A rushed investigation

One of D4's few failings is a major one. The game is designed for a grand investigation, but Young also has a stamina meter, which depletes upon interacting with literally anything in the world. Because food supplies are limited, it means that there's no chance to just poke around for fun or be thorough for the sake of being thorough. Swery has designed the game so that you get to the point as quickly as possible, which is a shame. Given how silly and enjoyable some of the characters are, it'd be nice to talk to them some more. Likewise, it would have been nice to search through more of the area, especially since there are collectibles to be found in certain places.
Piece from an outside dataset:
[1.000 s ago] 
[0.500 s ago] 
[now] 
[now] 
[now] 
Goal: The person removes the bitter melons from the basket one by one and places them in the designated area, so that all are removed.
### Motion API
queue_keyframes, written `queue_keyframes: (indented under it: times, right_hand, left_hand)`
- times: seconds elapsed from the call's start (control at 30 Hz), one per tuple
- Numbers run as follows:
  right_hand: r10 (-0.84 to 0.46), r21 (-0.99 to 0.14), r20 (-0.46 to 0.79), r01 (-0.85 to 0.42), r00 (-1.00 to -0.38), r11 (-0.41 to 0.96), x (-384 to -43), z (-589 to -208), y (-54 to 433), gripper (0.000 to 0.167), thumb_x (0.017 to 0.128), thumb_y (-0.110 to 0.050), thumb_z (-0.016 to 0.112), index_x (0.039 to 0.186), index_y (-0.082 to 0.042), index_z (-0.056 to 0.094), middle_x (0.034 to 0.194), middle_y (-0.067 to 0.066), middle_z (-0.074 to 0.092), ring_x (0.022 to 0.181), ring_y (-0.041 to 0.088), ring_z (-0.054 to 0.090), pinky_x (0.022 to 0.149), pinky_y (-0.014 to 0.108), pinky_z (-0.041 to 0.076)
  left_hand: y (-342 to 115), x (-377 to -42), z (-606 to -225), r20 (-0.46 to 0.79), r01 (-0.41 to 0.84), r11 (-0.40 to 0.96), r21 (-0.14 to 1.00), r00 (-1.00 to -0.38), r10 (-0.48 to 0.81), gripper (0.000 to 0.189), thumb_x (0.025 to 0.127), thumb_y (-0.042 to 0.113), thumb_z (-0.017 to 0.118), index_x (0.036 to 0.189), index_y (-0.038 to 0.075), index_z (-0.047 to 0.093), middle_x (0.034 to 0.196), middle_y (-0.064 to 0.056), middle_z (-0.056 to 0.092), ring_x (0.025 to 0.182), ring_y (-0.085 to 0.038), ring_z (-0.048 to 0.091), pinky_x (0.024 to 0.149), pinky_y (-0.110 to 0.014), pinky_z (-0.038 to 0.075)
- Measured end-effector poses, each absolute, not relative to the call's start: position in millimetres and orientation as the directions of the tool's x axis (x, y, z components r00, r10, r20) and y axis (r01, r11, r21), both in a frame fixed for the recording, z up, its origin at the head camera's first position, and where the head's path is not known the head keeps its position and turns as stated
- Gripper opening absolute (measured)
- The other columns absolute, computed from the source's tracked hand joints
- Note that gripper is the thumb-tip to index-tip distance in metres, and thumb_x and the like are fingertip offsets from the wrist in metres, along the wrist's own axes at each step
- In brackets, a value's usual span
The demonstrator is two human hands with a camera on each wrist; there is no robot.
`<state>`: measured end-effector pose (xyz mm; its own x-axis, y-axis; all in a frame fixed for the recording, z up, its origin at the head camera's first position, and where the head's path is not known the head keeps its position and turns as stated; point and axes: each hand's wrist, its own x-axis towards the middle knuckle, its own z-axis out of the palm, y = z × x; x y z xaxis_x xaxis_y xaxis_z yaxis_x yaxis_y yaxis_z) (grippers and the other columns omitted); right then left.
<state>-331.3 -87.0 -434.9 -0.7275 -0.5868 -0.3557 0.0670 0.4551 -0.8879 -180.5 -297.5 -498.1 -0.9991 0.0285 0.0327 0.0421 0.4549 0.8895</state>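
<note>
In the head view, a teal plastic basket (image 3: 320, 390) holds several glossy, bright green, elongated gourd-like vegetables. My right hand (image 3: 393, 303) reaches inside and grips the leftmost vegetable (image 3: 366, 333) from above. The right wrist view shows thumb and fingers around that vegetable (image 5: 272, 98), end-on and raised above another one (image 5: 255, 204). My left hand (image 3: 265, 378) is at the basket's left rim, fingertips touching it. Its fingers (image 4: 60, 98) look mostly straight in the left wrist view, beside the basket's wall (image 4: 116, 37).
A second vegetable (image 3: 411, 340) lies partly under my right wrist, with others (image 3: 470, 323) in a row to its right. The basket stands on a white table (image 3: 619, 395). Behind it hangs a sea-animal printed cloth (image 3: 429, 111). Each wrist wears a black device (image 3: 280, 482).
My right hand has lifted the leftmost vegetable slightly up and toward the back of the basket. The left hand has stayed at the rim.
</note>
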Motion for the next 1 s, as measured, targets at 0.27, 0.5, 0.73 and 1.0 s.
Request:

On that note, the camera can be unforgiving in certain spots. In one instance, I found Young's stamina almost depleted and saw the food icon right below me. I frantically tried to turn around, but couldn't pan the camera downwards where the arrow was pointing. I ultimately interacted with the wrong object and watched helplessly as Young collapsed to the ground. It was an ignominious waste of 1,000 credits.


D4 is bizarre. There's no other game out there where you'll find someone playfully tossing a rat in your mouth or strutting around with their lover that also happens to be a mannequin. But underneath all of those quirky story beats is an intriguing mystery, bolstered by a solid use of Kinect. Given the few Kinect adventures available right now, Swery makes a strong case for how the peripheral can be used in the right way. Though the pacing can sometimes feel rushed, I love that the story rarely ever stops, even after missing a few cues.

This is just the beginning for D4, as more episodes are forthcoming. But for now, it's a solid package. Swery's latest is off to a good start.

Final Score: 7 out of 10

This review is based on an Xbox One code provided by the publisher. D4: Dark Dreams Don't Die is available now from the Xbox Store for $14.99. The game is rated M.